Please count the lines in these records that contain "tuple" and give only that count.

Data items:
*-*-*
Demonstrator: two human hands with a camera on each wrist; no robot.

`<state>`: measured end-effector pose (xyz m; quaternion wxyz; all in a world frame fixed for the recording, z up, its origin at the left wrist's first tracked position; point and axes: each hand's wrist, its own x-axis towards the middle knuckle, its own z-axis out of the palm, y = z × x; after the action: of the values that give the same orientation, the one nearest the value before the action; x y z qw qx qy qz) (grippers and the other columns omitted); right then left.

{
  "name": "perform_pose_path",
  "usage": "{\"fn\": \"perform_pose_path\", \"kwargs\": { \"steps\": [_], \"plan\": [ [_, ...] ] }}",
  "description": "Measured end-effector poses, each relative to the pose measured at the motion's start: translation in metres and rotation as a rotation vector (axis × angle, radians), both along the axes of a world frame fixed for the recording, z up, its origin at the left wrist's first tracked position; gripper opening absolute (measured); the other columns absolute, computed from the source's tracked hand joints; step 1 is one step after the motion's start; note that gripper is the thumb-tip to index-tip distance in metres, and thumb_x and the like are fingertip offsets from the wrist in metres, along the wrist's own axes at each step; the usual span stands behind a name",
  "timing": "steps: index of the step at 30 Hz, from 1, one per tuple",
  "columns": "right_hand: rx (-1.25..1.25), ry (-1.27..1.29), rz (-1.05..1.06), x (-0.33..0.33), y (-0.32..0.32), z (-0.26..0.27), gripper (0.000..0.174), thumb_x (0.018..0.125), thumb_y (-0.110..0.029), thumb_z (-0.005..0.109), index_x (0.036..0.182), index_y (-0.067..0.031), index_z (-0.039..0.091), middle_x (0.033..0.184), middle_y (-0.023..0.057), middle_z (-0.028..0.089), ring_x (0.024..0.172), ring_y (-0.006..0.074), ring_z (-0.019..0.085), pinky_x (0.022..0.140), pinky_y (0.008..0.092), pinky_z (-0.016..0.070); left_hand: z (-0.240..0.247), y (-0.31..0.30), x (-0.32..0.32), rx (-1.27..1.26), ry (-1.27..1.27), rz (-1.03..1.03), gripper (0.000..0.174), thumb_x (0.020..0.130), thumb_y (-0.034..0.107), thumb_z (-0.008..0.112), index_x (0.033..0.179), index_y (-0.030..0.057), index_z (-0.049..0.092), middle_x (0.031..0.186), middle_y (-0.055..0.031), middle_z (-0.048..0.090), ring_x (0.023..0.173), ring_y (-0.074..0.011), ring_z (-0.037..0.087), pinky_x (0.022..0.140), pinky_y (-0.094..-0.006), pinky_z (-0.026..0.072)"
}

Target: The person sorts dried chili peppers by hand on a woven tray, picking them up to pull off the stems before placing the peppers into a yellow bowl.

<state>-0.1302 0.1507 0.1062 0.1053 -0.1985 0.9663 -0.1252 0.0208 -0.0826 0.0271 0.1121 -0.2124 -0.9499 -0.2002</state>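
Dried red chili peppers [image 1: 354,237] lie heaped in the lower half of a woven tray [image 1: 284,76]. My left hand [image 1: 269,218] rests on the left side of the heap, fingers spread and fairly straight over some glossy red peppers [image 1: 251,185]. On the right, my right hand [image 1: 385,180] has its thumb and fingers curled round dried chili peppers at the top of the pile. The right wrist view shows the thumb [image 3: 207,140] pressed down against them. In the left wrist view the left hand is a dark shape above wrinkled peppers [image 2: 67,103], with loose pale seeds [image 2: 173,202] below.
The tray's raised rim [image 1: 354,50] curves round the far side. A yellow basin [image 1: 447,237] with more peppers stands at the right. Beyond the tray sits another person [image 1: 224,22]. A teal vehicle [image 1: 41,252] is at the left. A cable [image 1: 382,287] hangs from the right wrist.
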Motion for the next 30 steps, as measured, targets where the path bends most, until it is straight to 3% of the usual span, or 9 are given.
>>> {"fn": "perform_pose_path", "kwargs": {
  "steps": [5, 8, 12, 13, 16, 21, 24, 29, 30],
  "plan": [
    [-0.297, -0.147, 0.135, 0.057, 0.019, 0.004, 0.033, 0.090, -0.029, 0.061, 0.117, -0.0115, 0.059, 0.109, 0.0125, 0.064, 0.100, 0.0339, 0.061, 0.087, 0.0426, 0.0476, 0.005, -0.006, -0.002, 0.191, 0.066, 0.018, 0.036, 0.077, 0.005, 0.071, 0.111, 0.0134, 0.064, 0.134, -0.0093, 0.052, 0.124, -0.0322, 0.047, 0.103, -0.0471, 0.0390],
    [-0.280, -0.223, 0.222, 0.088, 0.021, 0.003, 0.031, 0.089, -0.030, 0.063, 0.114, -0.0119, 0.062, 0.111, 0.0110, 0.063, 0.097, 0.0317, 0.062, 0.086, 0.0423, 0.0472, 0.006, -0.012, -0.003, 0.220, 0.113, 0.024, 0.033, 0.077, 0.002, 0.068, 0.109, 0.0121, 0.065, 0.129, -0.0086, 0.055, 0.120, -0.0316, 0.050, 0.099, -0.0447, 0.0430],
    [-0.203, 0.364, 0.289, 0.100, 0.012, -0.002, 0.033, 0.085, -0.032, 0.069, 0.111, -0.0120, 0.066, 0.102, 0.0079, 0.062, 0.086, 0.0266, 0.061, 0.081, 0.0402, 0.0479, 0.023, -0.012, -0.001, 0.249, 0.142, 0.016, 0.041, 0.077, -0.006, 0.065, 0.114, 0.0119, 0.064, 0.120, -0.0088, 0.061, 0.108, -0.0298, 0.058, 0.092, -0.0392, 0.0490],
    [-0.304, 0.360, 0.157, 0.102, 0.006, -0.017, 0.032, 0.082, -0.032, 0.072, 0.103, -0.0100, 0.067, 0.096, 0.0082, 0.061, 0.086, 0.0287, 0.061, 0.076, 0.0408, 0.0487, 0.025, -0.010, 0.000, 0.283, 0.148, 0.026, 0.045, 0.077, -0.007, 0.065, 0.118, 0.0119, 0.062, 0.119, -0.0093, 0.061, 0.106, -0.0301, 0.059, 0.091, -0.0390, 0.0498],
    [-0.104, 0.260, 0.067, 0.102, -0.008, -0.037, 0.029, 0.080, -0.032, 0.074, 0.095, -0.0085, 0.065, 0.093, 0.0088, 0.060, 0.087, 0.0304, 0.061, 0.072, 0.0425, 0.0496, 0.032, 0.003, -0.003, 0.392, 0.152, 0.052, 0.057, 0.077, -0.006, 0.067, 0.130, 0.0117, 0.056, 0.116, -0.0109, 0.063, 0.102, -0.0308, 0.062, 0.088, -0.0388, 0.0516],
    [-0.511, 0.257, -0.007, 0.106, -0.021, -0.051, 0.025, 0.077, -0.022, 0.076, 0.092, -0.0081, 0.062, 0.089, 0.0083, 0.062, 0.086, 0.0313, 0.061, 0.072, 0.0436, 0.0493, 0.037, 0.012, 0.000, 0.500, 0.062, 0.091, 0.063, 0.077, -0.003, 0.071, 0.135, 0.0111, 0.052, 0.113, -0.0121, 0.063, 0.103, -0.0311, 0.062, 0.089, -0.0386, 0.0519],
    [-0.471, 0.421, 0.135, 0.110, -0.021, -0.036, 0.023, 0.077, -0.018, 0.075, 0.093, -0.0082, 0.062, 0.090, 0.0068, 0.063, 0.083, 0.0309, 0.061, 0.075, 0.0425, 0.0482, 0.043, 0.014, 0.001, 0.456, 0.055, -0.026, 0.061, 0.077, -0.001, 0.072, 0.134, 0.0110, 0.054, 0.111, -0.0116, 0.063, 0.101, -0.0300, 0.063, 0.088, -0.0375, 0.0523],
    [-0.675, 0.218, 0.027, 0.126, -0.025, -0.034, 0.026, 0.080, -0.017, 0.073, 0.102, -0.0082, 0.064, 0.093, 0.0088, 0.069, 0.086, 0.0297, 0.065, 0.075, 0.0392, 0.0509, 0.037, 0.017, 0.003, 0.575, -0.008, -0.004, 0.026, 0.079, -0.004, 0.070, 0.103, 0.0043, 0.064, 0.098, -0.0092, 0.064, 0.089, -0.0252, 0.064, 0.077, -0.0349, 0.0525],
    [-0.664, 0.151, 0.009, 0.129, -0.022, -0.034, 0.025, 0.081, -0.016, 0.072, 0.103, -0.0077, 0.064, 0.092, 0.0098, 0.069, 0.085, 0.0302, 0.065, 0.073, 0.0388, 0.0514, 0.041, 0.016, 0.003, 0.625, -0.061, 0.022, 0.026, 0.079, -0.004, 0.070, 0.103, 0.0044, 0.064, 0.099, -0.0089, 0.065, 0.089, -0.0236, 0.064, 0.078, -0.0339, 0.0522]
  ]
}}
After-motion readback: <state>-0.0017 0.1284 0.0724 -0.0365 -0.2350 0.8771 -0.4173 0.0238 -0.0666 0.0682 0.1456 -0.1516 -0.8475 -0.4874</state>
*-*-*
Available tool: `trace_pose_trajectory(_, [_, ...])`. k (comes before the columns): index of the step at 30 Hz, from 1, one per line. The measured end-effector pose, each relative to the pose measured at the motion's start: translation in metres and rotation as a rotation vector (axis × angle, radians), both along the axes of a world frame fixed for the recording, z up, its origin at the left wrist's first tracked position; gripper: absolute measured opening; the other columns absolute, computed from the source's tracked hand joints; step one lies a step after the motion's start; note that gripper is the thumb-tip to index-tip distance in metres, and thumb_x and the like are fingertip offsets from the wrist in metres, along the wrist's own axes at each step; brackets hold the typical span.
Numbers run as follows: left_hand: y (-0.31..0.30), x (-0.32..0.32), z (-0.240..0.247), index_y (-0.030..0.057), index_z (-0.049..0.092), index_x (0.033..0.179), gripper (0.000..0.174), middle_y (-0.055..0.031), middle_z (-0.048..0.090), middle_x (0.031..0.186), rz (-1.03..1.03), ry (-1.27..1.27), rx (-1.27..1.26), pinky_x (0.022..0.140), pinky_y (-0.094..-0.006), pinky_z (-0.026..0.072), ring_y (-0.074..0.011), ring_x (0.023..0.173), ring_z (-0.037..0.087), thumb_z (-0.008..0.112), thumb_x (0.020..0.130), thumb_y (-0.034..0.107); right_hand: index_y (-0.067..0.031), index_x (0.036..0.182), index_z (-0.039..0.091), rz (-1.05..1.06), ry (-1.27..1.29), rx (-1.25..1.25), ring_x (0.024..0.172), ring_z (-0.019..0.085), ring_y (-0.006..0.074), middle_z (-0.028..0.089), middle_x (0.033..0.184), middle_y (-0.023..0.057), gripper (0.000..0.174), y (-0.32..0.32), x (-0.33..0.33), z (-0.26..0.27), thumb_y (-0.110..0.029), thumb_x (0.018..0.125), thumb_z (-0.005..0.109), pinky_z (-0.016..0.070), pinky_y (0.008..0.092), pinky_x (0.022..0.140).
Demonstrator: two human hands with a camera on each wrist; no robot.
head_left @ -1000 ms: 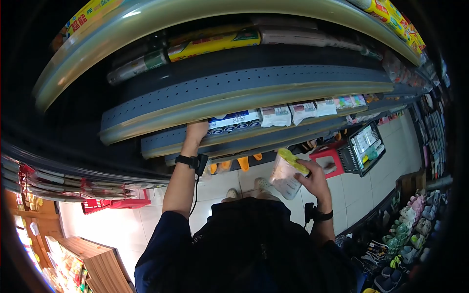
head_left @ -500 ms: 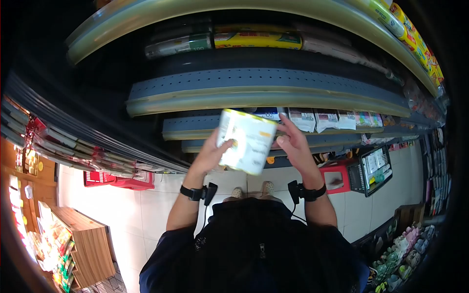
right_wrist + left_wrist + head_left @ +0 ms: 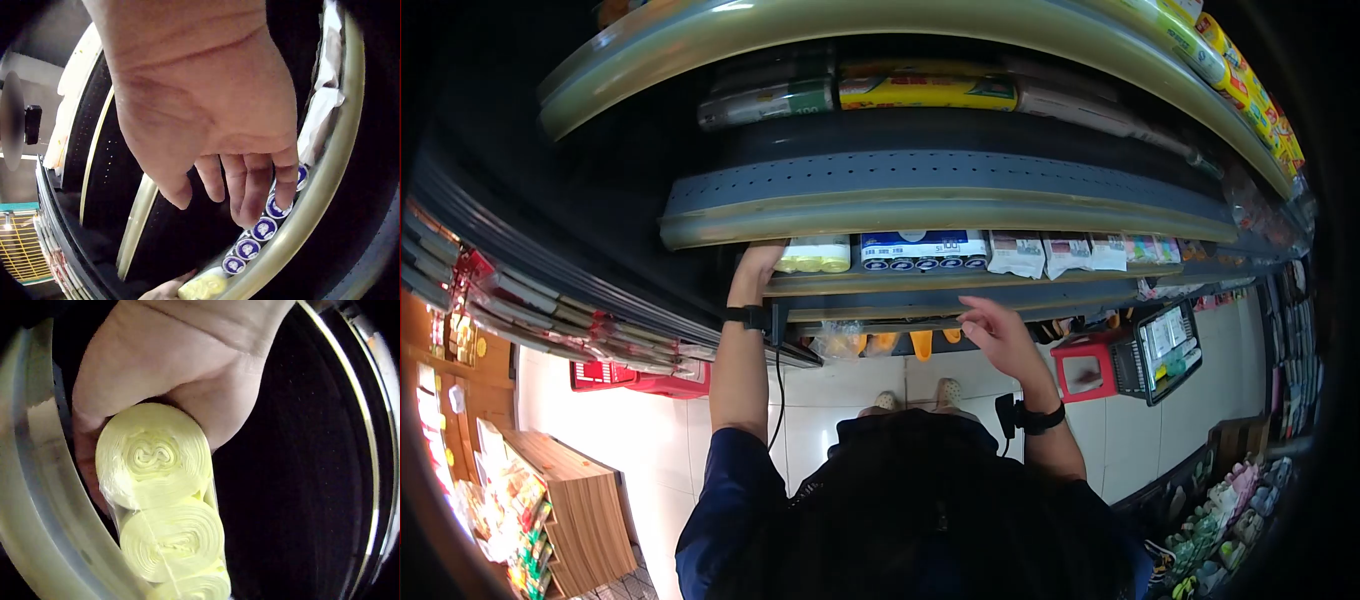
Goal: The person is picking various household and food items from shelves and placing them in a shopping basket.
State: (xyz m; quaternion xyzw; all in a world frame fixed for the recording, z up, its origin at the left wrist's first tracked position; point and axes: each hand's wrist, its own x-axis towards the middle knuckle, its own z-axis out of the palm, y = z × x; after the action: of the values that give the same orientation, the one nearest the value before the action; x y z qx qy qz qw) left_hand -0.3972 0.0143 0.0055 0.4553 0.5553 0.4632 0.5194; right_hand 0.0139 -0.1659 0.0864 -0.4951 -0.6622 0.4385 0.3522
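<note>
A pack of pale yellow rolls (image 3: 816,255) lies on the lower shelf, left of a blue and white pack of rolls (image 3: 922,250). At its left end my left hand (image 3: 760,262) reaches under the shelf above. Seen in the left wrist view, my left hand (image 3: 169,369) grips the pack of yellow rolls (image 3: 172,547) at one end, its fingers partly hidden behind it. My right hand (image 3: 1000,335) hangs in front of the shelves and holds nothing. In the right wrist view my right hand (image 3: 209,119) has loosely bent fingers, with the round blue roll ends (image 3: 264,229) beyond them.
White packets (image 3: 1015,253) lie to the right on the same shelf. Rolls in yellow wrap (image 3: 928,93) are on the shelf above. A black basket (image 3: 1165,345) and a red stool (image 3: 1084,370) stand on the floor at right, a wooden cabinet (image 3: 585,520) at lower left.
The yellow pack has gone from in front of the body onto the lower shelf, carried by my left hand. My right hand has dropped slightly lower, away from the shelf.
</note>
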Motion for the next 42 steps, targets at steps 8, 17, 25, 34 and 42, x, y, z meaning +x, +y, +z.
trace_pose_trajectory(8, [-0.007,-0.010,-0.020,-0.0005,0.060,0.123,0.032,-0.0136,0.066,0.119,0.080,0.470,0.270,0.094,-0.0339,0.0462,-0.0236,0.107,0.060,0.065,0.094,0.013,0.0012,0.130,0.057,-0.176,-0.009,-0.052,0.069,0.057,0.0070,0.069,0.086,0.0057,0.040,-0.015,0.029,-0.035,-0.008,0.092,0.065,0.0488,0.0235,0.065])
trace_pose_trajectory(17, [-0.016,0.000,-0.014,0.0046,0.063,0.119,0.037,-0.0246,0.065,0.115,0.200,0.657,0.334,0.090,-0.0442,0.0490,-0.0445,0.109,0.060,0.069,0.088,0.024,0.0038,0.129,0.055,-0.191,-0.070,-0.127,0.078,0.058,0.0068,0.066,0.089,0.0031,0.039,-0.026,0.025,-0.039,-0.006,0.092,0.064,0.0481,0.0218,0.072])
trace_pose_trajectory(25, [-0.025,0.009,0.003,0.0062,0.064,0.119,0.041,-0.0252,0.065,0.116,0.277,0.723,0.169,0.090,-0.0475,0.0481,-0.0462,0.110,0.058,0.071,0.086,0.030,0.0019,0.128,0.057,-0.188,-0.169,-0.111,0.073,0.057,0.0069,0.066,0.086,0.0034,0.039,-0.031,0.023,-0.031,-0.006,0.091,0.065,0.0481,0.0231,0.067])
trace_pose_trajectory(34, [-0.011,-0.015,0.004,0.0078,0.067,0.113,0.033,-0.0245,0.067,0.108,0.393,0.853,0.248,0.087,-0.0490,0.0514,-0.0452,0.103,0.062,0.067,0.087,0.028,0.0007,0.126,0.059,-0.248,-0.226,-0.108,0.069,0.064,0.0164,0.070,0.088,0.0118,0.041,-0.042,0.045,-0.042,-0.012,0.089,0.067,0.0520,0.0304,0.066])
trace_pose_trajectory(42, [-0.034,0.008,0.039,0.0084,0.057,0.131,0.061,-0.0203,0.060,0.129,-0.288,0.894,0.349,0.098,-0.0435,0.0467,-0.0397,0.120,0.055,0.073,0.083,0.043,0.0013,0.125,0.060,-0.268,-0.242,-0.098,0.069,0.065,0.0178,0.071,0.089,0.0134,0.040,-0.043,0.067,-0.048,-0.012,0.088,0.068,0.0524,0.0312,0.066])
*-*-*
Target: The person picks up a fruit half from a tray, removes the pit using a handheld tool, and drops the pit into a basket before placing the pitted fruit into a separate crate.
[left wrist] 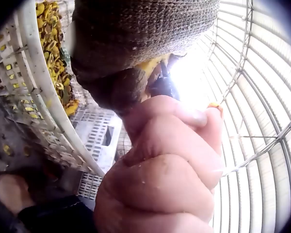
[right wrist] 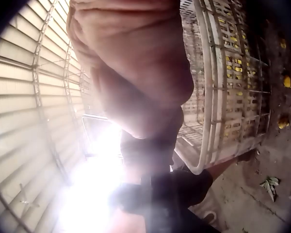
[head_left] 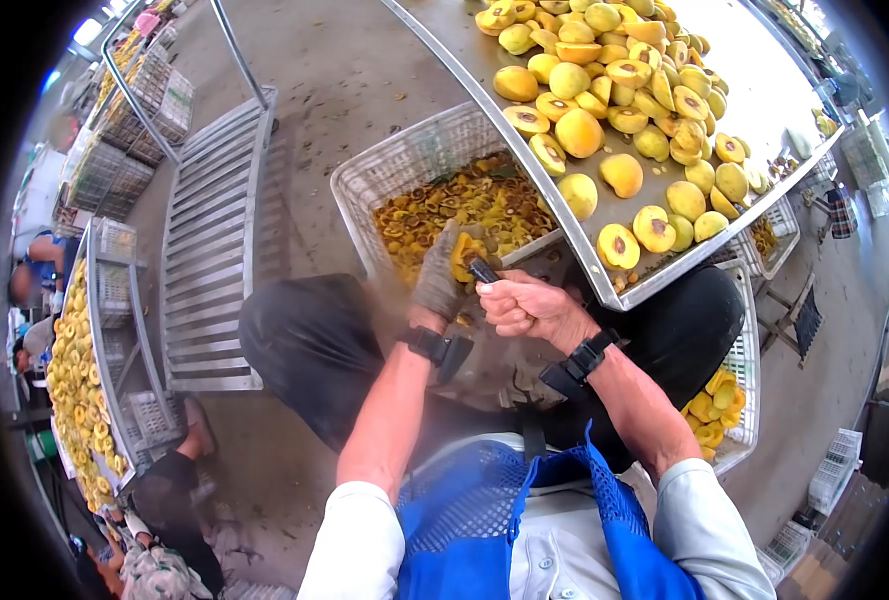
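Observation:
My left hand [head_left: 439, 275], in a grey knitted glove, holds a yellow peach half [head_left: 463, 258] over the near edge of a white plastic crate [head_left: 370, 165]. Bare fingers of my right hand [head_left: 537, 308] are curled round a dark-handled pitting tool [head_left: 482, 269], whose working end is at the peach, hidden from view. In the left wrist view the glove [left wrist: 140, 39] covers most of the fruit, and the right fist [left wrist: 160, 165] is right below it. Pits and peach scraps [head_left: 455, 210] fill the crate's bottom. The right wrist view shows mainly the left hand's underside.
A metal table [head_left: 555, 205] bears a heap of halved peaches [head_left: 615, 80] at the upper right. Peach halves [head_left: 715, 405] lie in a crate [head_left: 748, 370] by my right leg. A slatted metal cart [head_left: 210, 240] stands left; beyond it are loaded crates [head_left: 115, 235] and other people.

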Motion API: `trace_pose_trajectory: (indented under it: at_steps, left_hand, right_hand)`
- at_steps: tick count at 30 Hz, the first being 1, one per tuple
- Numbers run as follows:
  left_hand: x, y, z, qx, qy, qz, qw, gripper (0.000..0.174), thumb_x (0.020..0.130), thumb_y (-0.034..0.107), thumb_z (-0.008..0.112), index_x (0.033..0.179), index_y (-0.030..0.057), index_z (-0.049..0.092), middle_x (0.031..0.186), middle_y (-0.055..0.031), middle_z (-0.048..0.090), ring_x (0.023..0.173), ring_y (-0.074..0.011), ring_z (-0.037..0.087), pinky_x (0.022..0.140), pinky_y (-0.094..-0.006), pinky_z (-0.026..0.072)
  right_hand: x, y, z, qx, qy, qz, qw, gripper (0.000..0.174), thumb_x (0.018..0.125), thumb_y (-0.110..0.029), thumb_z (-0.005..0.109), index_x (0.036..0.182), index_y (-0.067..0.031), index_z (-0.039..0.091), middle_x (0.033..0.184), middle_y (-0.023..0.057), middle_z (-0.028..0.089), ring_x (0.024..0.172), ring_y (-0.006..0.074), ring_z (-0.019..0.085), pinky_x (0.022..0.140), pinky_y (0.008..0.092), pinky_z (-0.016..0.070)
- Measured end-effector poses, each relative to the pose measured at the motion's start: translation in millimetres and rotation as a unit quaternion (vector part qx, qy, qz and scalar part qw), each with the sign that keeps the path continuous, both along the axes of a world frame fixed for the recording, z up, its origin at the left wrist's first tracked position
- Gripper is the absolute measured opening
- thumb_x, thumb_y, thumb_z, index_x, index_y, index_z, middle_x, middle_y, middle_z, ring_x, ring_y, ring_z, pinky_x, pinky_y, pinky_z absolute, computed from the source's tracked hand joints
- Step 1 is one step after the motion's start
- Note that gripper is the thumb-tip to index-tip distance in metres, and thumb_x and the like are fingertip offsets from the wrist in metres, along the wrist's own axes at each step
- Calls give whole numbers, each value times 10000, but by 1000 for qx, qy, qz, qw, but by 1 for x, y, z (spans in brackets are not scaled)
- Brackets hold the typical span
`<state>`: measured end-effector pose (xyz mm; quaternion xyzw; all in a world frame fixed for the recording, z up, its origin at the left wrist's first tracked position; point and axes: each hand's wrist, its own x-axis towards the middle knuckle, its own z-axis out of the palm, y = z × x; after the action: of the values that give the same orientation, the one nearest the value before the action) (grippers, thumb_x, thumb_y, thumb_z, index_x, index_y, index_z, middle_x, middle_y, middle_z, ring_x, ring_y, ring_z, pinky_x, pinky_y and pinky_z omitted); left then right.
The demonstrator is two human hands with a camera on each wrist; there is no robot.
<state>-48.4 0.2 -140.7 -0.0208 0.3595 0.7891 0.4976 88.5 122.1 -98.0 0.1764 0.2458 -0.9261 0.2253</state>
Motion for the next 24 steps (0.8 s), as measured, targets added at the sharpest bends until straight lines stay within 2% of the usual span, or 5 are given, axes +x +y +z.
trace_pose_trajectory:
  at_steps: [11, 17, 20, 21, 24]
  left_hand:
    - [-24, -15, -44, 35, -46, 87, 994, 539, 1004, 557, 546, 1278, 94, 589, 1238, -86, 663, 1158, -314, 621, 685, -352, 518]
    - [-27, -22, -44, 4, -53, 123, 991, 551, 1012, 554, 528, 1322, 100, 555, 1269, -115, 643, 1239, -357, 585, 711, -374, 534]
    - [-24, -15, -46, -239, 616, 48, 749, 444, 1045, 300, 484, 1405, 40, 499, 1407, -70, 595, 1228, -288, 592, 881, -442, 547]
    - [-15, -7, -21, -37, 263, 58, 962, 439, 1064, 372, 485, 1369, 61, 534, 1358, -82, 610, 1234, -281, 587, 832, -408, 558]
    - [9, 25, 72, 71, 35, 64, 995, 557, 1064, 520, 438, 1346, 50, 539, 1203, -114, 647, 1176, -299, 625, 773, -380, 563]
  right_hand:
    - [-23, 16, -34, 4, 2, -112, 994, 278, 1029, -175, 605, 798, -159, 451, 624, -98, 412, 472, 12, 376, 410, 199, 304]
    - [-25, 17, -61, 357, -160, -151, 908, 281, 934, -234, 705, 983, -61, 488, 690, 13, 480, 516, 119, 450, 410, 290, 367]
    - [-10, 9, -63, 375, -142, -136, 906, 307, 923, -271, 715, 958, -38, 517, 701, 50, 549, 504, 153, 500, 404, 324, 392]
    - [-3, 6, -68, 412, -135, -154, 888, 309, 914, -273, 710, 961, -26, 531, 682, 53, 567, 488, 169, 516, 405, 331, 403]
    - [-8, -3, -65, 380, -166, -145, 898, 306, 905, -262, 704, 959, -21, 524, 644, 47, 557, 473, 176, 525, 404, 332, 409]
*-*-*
> [Result of this exercise] 2